È vero, Becoming: la mia storia – stesso titolo dell’autobiografia di Michelle Obama, a sottolineare una specie di progetto multimediale – racconta cose che già sapevamo. Soprattutto, offre della sua eroina un ritratto a dir poco celebrativo. Ma cosa avremmo dovuto aspettarci da un documentario prodotto dalla stessa protagonista in tandem con il marito, quel marito per di più?

Becoming fa parte del pacchetto di produzioni prodotte dall’ex coppia reale americana con la loro Higher Ground e distribuite a livello mondiale grazie a Netflix. Un connubio, cominciato due anni fa, che ha già garantito la vittoria di un Oscar, conquistato a febbraio da Made in USA – Una fabbrica americana. E anche la regista, Nadia Hallgren, è un astro nascente lanciato dalla scuderia obamiana, già filtro di Michelle in tv movie del 2016.

Becoming è una versione delux di Chiara Ferragni: Unposted. Come nel profilo della più potente delle influencer, ciò che è annunciato nel titolo viene a mancare nei fatti. La Michelle che vediamo è quella posted: la quintessenza del carisma incarnata da una donna capace di incanalare memoria e futuro, orgoglio e speranza, famiglia e indipendenza.

A guardare meglio tra le pieghe di un’operazione sì apologetica ma certo interessante, Becoming è un manuale di comunicazione politica sulla costruzione di un’icona. E, mentre si rincorrono le voci di una probabile campagna per la vicepresidenza accanto all’anziano Joe Biden, si staglia ancora di più per quel che è: autopromozione politica.

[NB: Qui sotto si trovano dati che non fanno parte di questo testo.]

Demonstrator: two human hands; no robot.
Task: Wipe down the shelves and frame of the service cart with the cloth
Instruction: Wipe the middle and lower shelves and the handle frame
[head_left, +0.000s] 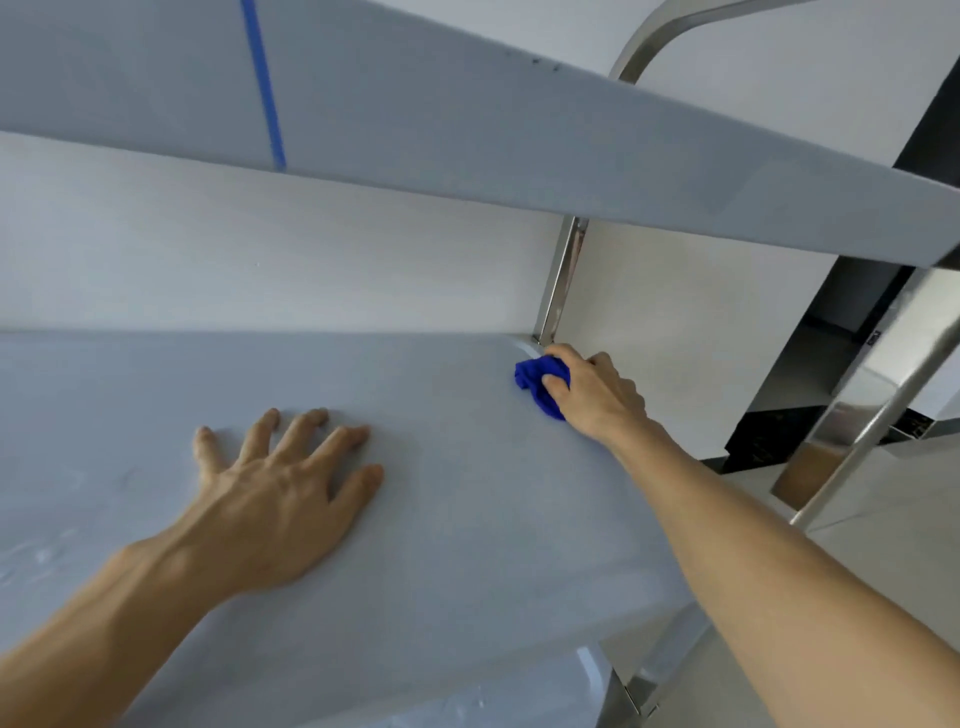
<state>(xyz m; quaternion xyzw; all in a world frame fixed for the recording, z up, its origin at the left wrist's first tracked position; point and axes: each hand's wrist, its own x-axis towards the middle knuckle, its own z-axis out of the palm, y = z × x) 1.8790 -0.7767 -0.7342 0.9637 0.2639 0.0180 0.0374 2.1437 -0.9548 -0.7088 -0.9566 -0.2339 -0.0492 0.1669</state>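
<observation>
Head view, right hand (597, 400) bunching cloth (540, 384), shelf (441, 519) far corner

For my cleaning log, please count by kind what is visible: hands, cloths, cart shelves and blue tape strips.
Hands: 2, left hand flat on the shelf, right hand gripping the cloth
Cloths: 1, blue cloth
Cart shelves: 2, lower shelf, upper shelf
Blue tape strips: 1, blue tape
Total: 6

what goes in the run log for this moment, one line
step: wiping middle shelf far right corner | right hand: grips blue cloth by upright post | left hand: flat on shelf | top shelf: above
</observation>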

Racconto del tour nazionale compiuto da Michelle per presentare il memoir, il film spiega bene la campagna elettorale permanente della famiglia Obama, ritrovatasi a essere il clan democratico più in prima linea contro Trump. “Spero che la mia storia spinga gli altri a riconoscere la potenza delle vostre storie”, dice la santa laica dei liberal.

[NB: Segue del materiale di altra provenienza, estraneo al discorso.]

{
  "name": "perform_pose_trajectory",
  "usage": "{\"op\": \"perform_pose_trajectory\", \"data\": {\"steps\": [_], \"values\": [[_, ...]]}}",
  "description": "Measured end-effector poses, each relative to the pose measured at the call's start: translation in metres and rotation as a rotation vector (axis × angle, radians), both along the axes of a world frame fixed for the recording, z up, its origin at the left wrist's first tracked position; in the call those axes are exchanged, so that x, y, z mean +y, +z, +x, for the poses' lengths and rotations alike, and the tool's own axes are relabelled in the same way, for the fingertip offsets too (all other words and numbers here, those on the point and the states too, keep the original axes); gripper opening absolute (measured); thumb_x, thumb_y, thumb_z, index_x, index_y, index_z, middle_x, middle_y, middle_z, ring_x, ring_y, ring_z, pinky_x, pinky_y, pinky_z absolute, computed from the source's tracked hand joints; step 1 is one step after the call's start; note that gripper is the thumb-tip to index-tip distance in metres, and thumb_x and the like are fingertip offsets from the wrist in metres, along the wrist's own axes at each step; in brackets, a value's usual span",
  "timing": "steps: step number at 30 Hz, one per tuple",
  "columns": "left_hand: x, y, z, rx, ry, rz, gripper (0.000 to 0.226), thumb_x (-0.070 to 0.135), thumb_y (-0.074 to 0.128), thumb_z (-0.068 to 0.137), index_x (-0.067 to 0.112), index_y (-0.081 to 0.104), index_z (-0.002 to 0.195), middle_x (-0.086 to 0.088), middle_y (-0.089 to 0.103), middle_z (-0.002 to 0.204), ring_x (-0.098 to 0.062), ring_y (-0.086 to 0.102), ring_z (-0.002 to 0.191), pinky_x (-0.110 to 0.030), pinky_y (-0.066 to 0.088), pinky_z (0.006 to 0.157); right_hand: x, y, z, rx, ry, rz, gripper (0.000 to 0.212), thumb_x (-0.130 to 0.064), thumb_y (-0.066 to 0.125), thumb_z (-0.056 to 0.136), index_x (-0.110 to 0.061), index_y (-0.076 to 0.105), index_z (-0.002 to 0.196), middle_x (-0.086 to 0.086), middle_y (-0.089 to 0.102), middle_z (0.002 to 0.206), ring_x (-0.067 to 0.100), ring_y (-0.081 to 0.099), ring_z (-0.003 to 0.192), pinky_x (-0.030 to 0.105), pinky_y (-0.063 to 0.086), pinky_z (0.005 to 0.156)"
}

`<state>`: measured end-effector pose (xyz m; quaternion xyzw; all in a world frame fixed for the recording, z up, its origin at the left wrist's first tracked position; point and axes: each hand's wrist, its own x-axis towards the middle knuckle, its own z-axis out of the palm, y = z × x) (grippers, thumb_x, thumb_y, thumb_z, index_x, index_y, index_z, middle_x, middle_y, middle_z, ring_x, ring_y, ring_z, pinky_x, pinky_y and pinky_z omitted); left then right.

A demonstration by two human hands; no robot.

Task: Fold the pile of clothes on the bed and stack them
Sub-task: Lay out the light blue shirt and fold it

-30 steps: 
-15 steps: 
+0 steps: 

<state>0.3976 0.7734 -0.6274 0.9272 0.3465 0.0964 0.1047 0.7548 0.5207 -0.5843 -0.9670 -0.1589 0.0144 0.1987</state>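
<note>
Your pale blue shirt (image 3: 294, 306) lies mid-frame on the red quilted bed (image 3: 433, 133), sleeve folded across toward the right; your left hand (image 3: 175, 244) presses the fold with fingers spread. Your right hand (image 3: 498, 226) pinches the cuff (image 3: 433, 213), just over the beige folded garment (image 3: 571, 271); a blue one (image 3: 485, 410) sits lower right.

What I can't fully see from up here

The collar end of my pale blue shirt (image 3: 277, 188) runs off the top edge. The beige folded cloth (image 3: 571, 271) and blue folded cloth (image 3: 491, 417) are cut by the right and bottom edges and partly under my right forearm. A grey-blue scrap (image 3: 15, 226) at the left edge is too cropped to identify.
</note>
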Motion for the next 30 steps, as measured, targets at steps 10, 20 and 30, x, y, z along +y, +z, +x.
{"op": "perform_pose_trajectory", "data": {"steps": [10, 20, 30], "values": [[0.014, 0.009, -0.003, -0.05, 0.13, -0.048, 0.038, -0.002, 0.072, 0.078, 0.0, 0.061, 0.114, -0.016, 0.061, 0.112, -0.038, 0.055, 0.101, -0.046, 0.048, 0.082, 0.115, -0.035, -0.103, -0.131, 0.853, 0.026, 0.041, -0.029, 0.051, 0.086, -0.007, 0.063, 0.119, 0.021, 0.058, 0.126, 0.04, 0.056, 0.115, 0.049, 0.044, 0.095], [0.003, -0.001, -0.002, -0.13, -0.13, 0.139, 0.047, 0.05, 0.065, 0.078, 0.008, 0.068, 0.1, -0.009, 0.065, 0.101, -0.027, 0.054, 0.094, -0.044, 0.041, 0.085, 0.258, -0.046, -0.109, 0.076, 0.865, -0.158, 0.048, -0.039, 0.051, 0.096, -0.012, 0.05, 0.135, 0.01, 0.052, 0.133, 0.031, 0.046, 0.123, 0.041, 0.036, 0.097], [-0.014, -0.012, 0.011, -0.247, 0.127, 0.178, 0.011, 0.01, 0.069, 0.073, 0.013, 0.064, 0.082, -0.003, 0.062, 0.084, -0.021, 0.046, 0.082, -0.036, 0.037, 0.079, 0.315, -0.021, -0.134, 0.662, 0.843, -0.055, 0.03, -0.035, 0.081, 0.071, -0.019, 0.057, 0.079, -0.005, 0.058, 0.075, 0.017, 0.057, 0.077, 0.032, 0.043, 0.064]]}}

Forte del suo essere donna e afroamericana, dispensa la straordinaria intelligenza a dispensa alternando retorica da empowerment e lucide analisi politiche.

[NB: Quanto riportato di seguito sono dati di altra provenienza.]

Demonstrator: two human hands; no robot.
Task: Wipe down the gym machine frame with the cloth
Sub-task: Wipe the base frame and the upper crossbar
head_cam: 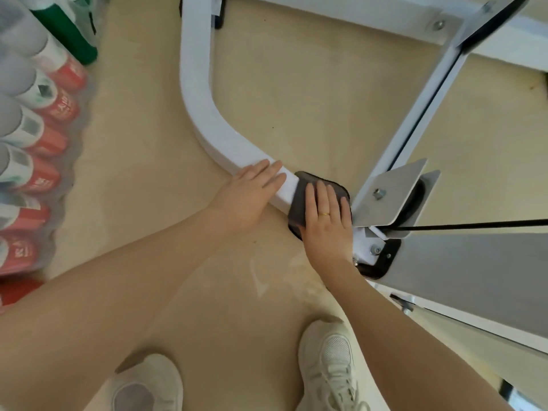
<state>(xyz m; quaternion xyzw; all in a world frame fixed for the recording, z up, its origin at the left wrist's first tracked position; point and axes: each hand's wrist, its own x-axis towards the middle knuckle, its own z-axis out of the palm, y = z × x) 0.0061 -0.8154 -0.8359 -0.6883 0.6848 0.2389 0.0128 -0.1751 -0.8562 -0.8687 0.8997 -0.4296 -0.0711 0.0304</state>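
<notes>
The gym machine's white curved frame tube (204, 114) lies low over the beige floor and bends toward me. My left hand (249, 194) rests flat on its near stretch, fingers straight. Just to the right, my right hand (326, 226) presses a dark grey cloth (298, 203) onto the end of the tube with straight fingers; a ring is on one finger. The cloth drapes over the tube end, and a black rounded foot pad (338, 183) shows beyond the fingertips.
A white diagonal bar (415, 120) and a metal bracket (394, 191) rise right of my right hand, with a black cable (474, 224) running right. Shrink-wrapped cans (44, 129) line the left edge. My shoes (329, 366) stand on the floor below.
</notes>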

“Mezza America aveva paura di noi”, spiega rievocando la storica vittoria del marito. Ed è un modo per sottolineare quanto sia cosciente di dover rafforzare e motivare la propria metà anziché tentare di convincere chi non è disposto a riconoscerla come potenziale presidente.

Poi, chiaro, il reparto star ci mette il suo (presenta il libro con Oprah Winfrey e Stephen Colbert) e la soundtrack è incredibile (curata da Kier Lehman, già music supervisor della serie black Insecure), ma il glamour resta laterale.

A contare sono le facce delle persone, anzi, le storie (parola che ricorre in continuazione). “Le storie degli altri mi aiutano a restare ancorata alla realtà”, ci confida: “ogni storia ha un suo valore”. Michelle tocca, abbraccia, ascolta, si commuove, esulta: quanto carisma, signori.